Hi,
I am trying to upload avro records to AWS S3 using StreamingFileSink.
Avro file is getting created and uploaded with valid data but I want to add a
Rolling policy which will roll the file after specific time or total part file
size.
With forBulkFormat() I am able to use only CheckpointRollingPolicy which is
automatically rolling all part files on every check point.
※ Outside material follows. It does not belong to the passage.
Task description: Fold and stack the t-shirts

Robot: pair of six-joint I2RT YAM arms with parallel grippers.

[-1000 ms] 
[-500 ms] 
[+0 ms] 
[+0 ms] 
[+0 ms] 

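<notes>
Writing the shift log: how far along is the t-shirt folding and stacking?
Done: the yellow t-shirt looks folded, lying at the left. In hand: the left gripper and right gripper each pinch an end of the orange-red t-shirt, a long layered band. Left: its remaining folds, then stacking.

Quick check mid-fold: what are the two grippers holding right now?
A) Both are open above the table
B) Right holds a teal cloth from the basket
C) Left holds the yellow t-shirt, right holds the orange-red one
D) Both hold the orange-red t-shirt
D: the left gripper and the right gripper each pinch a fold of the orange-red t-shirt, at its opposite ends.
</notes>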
Though CheckpointRollingPolicy allows us to override 'shouldRollOnEvent' &
'shouldRollOnProcessingTime' it is not behaving as per overrided logic and
just rolls out on each check point.
-'shouldRollOnProcessingTime' method is not getting invoked for each streaming
message, its
- 'shouldRollOnEvent' part file size here always shows fixed single message
size only not the clubbed part file size
Below is the code snippet -
val avroOcfFilesink : StreamingFileSink[GenericRecord] =
StreamingFileSink.forBulkFormat(new Path(avroOutputPath),
new AvroWriterFactory[GenericRecord](new AvroBuilder[GenericRecord]() {
override def createWriter(out: OutputStream):
DataFileWriter[GenericRecord] = {
val schema: Schema = new
Schema.Parser().parse(faultCodeOCFRecordSchema)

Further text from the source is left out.